Raone Costa, economista-chefe da Alphatree, afirma que os modelos do BC mostram que a inflação deve se manter acima da meta até o terceiro trimestre de 2024.
"A única chance de corte de juros seria uma deterioração da economia global, por conta da crise do sistema financeiro. No momento, não é o cenário mais provável. O comunicado do BC aumenta inclusive a chance de novas altas nos juros", diz Costa.
Para a equipe de análise da Levante Investimentos, a falta de uma perspectiva clara para a inflação é um ponto de atenção para o BC.
"Ao tratar das projeções do mercado para os preços, o BC trocou 'se distanciando da meta' por 'desancoradas em relação às metas'. Ou seja, o BC admitiu que o mercado perdeu clareza na formação futura de preços. Isso torna mais difícil fazer com que a inflação convirja em direção à meta", diz a Levante.
Nicola Tingas, economista chefe da Acrefi (Associação Nacional das Instituições de Crédito Financiamento e Investimento) tem uma visão diferente sobre o futuro da trajetória da Selic.

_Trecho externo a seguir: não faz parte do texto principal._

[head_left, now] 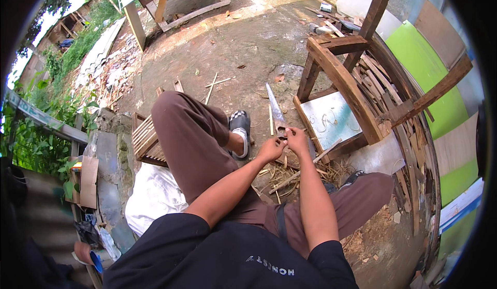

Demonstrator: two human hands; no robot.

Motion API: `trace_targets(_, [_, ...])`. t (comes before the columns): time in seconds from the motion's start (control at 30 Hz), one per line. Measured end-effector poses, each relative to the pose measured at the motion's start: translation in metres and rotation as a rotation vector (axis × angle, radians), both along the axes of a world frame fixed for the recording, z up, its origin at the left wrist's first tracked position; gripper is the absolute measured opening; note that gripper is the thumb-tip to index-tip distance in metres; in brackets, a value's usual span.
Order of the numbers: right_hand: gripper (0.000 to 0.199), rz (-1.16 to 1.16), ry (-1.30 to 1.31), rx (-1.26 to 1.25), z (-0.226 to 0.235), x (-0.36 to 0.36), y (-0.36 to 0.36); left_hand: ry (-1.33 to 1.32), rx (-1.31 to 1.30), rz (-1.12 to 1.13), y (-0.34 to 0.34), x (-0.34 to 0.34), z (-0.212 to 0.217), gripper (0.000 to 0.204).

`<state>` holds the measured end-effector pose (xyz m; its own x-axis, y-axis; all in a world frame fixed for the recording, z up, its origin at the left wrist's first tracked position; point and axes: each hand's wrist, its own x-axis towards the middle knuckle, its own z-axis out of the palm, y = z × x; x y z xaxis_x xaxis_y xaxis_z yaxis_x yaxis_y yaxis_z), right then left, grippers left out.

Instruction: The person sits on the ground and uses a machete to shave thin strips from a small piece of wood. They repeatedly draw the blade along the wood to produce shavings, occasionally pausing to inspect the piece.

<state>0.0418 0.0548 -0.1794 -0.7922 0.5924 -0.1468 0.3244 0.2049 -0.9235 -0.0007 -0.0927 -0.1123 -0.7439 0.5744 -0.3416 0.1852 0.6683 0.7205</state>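
Your left hand [271, 150] and right hand [296, 141] meet, fingers bent at a small dark piece [282, 138] between them; whether either grips it, I can't tell. The saw [276, 106] sits just beyond, so a forward slip could cut you.

A: what's that small dark piece [282, 138] held up just short of the long grey metal handsaw [276, 108]?

B: can't tell tbh, mostly hidden. saw's lying on the concrete ground [228, 66], well in from its edges, blade tapering toward a tip pointing away.
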Motion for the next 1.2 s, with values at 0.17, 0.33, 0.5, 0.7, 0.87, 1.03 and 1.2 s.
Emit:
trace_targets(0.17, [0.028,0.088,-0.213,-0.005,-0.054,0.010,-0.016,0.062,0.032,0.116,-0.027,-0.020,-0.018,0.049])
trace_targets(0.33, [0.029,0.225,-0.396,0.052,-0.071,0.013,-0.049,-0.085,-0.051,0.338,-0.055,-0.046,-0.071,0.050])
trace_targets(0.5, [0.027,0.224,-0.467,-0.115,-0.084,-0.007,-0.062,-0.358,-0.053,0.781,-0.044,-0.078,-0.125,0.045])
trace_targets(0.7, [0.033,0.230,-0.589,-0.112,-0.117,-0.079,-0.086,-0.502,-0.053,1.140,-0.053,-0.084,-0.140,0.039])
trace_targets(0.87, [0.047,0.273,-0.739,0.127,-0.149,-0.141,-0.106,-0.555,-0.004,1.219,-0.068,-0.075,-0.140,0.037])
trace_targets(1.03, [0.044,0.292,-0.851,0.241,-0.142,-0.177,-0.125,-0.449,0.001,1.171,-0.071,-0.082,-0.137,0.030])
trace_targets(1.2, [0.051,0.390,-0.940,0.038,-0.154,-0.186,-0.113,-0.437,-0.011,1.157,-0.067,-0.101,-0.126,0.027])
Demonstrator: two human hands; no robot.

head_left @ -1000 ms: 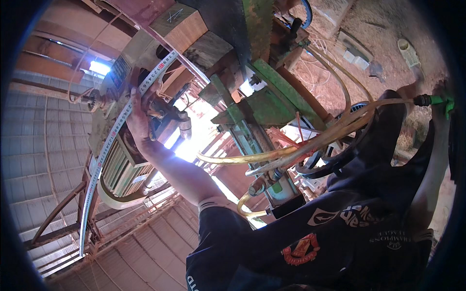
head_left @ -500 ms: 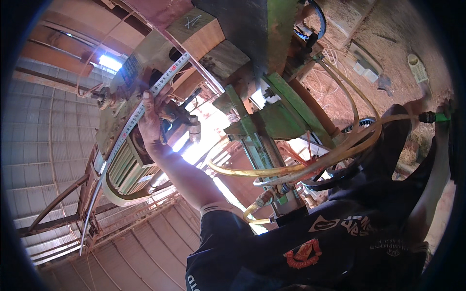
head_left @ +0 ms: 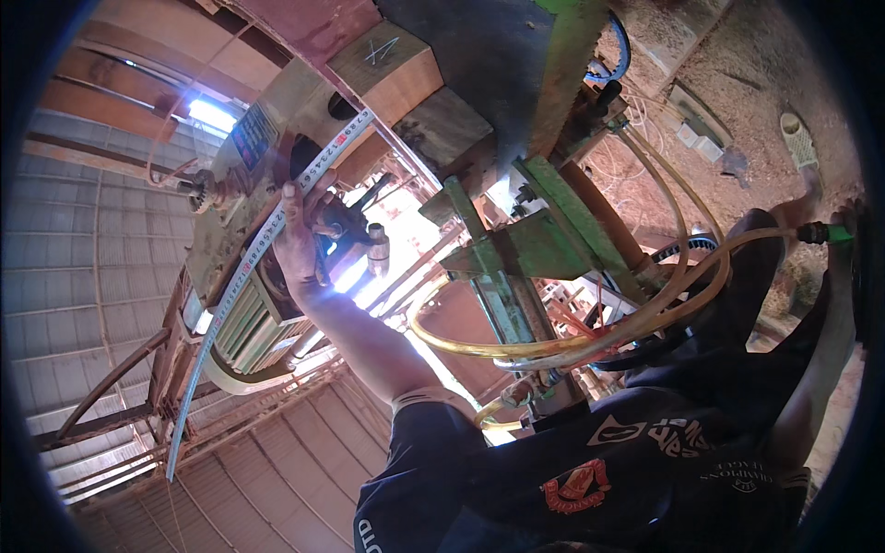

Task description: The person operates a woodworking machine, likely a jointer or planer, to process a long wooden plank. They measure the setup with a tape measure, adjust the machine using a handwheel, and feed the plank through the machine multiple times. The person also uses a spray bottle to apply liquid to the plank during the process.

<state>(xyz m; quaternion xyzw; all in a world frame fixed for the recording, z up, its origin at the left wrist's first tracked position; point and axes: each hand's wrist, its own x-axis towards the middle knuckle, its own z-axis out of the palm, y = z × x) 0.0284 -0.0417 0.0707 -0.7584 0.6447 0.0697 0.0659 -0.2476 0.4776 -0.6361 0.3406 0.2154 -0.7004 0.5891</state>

"Meu cenário básico é de queda dos juros na reunião de maio ou na de junho. O BC admite que pode revisar e fazer ajustes na política monetária se houver mudanças no ambiente. Estamos vendo uma inadimplência crescente no crédito, e as empresas não conseguem ter acesso ao mercado de capitais. O BC deve estar atento a isso", diz Tingas.
Em Nova York, os índices de ações oscilaram bastante, ainda pelas preocupações com o sistema financeiro americano. Mas com uma recuperação na parte final do pregão, os mercados fecharam em alta, com destaque para as empresas de tecnologia.
O índice Dow Jones fechou em alta de 0,23%. O S&P 500 subiu 0,30%, e o Nasdaq fechou o dia com avanço de 1,01%.
Entre as ações listadas no Ibovespa, poucas fecharam em alta. A maior queda ficou com o papel ordinário do Magazine Luiza, com recuo superior a 13%.
"Enquanto os juros permanecerem altos, teremos performances ruins dentro do setor de varejo. Principalmente para as empresas mais endividadas, que assumem um custo de dívida extremamente alto", afirma Lucas Caumont, estrategista de investimentos da Matriz Capital.